Sonrasında Balkan ve Rumeli coğrafyasından göç eden yurttaşlarımızın durumunu şu sözlerle özetleyerek, mevcut duruma bir kez daha açıklık getirmişler:
“ Emperyalizm ve sömürgecilik çağında 560 yıllık vatanımız Balkanlar’ın 1877-78 ve 1912-13 savaşlarıyla elimizden koparılması ve sonrasında yaşanan sürgün sürecinde dedelerimiz, babalarımız ve bizler, esasen atalarımızın Rumeli’ye yönelik hareket noktası olan Anadolu’da “muhacir” olmak durumunda kaldık.
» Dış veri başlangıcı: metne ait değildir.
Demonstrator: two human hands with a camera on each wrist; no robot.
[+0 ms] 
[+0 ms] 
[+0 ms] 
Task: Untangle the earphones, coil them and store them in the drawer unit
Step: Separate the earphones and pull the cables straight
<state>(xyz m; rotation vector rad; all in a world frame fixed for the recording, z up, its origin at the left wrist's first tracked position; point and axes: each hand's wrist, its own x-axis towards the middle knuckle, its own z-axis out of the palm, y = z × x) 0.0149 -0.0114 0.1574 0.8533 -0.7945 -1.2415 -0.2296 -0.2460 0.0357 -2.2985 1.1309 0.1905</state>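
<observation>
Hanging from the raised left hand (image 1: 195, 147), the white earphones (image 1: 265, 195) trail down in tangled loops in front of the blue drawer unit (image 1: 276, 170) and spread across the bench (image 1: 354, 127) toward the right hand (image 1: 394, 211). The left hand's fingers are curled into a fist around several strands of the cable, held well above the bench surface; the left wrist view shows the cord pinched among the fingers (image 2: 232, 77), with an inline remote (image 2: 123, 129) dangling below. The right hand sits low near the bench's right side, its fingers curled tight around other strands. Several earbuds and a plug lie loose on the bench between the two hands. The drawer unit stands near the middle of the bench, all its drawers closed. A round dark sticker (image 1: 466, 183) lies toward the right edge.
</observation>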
Yaşadığımız süreç hukukî bir kavram olarak “muhaceret” ve aslında sürgün edilen bizler de hukuken “muhacir” idik. Devletin arşiv belgelerinde ve imzaladığımız milletlerarası antlaşmalarda uluslararası hukuka uygun olarak bu haliyle kayıtlıdır. Bizler, Devlet-i Aliyye-i Osmaniyye Tebaaları ve gerekse Türkiye Cumhuriyeti’nin aslî vatandaşları olarak hiçbir zaman sığınmacı olmadık. Sadece sınırlar değiştiğinden bayrağımızın dalgalandığı topraklara geri dönmek zorunda bırakıldık.”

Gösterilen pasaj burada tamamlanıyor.